-- Task description --
Your task is to repeat each record verbatim, exactly as it was written.

-- Records to use --
BEGIN
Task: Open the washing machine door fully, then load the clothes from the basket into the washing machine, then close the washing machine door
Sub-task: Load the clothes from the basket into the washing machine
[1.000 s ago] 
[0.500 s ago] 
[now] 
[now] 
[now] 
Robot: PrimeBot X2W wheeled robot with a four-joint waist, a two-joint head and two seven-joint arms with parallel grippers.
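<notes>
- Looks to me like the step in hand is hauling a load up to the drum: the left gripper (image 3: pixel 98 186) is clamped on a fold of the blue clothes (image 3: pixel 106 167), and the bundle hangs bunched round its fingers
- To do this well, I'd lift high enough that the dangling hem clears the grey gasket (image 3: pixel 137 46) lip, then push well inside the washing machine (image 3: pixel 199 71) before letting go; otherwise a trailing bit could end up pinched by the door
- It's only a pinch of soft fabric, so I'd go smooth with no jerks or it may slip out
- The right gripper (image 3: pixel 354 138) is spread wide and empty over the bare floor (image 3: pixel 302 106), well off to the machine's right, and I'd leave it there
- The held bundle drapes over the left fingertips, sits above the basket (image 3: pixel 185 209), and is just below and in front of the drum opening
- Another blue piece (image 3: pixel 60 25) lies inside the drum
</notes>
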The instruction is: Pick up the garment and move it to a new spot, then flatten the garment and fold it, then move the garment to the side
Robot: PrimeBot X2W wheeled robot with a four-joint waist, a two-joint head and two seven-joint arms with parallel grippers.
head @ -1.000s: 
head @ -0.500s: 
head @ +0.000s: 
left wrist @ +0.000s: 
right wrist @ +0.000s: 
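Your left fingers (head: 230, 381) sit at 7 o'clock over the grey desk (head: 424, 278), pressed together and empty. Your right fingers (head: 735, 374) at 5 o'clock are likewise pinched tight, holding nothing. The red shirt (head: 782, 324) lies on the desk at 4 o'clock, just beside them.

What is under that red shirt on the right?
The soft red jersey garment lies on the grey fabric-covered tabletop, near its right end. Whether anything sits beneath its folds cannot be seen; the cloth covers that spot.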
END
-- Exercise output --
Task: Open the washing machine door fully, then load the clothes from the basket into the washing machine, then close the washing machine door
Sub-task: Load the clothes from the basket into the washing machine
[1.000 s ago] 
[0.500 s ago] 
[now] 
[now] 
[now] 
Robot: PrimeBot X2W wheeled robot with a four-joint waist, a two-joint head and two seven-joint arms with parallel grippers.
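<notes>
- Looks to me like the step in hand is hauling a load up to the drum: the left gripper (image 3: pixel 98 186) is clamped on a fold of the blue clothes (image 3: pixel 106 167), and the bundle hangs bunched round its fingers
- To do this well, I'd lift high enough that the dangling hem clears the grey gasket (image 3: pixel 137 46) lip, then push well inside the washing machine (image 3: pixel 199 71) before letting go; otherwise a trailing bit could end up pinched by the door
- It's only a pinch of soft fabric, so I'd go smooth with no jerks or it may slip out
- The right gripper (image 3: pixel 354 138) is spread wide and empty over the bare floor (image 3: pixel 302 106), well off to the machine's right, and I'd leave it there
- The held bundle drapes over the left fingertips, sits above the basket (image 3: pixel 185 209), and is just below and in front of the drum opening
- Another blue piece (image 3: pixel 60 25) lies inside the drum
</notes>
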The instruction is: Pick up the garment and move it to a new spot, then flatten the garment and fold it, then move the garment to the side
Robot: PrimeBot X2W wheeled robot with a four-joint waist, a two-joint head and two seven-joint arms with parallel grippers.
head @ -1.000s: 
head @ -0.500s: 
head @ +0.000s: 
left wrist @ +0.000s: 
right wrist @ +0.000s: 
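Your left fingers (head: 230, 381) sit at 7 o'clock over the grey desk (head: 424, 278), pressed together and empty. Your right fingers (head: 735, 374) at 5 o'clock are likewise pinched tight, holding nothing. The red shirt (head: 782, 324) lies on the desk at 4 o'clock, just beside them.

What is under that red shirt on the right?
The soft red jersey garment lies on the grey fabric-covered tabletop, near its right end. Whether anything sits beneath its folds cannot be seen; the cloth covers that spot.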

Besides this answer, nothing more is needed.